Newsgroups: comp.ai.nat-lang
Path: cantaloupe.srv.cs.cmu.edu!das-news.harvard.edu!news2.near.net!MathWorks.Com!europa.eng.gtefsd.com!howland.reston.ans.net!gatech!ncar!uchinews!iitmax!sanders
From: sanders@iitmax.iit.edu (Greg Sanders)
Subject: Statistical vs. NLU approaches to IR
Message-ID: <1994Sep27.214521.30117@iitmax.iit.edu>
Organization: Illinois Institute of Technology / Academic Computing Center
References: <1994Sep25.174751.28787@cs.cornell.edu> <1994Sep25.230427.29778@iitmax.iit.edu> <1994Sep27.020633.16498@cs.cornell.edu>
Date: Tue, 27 Sep 94 21:45:21 GMT
Lines: 65

In article <1994Sep27.020633.16498@cs.cornell.edu> chrisb@cs.cornell.edu (Chris Buckley) writes:
>sanders@iitmax.iit.edu (Greg Sanders) writes:
>>The most useful for IR, but not for understanding the document (which is
>>what the phrase "representation of the meaning" denotes).
>
>It most certainly is "a representation of the meaning".  I entirely
>agree it is not a complete representation of the meaning; but I don't
>know anybody in NLU who considers a complete representation of the meaning
>to be feasible (since that requires a complete representation of the
>shared world knowledge of the writer/reader).

Well, my own reaction is that statistical analysis of the document simply
isn't understanding in any real sense.  We appear to disagree here, and
I think I do understand what you are saying.

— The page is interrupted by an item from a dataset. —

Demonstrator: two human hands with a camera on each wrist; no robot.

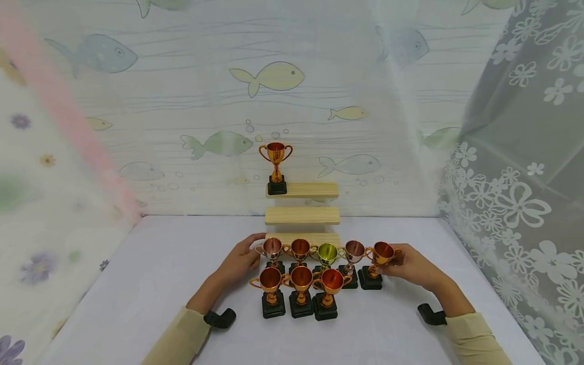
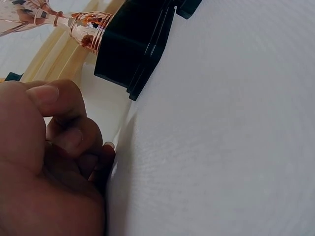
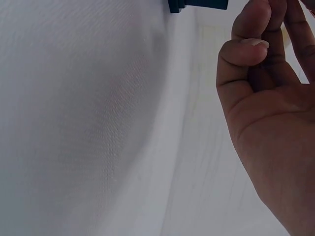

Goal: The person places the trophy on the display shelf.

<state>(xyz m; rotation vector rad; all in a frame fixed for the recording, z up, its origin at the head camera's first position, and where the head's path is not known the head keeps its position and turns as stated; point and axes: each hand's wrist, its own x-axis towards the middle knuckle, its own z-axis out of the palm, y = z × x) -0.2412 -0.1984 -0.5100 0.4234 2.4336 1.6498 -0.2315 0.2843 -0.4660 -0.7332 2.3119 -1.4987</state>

>>  Let's recast the problem.  Suppose we don't just
>>want to retrieve the document.  Suppose the system must be able to 
>>answer questions about it and to generate a paragraph saying *why* 
>>you will think the document is of interest.    [ . . . ]
> [ . . . ]
>   1. The system can certainly correctly answer a lot of questions about
>the document.  Eg. about your response here : "Did the message
>discuss NLU?".  "Was your message about apples?"

I think as a minimum it should know that it was the apples that were eaten :-) 
not to mention why.

Your list of questions is obviously valid--they are important questions,
and there are indeed a lot of questions you could answer using statistical
techniques.  There are far more that you cannot and IMHO never will answer.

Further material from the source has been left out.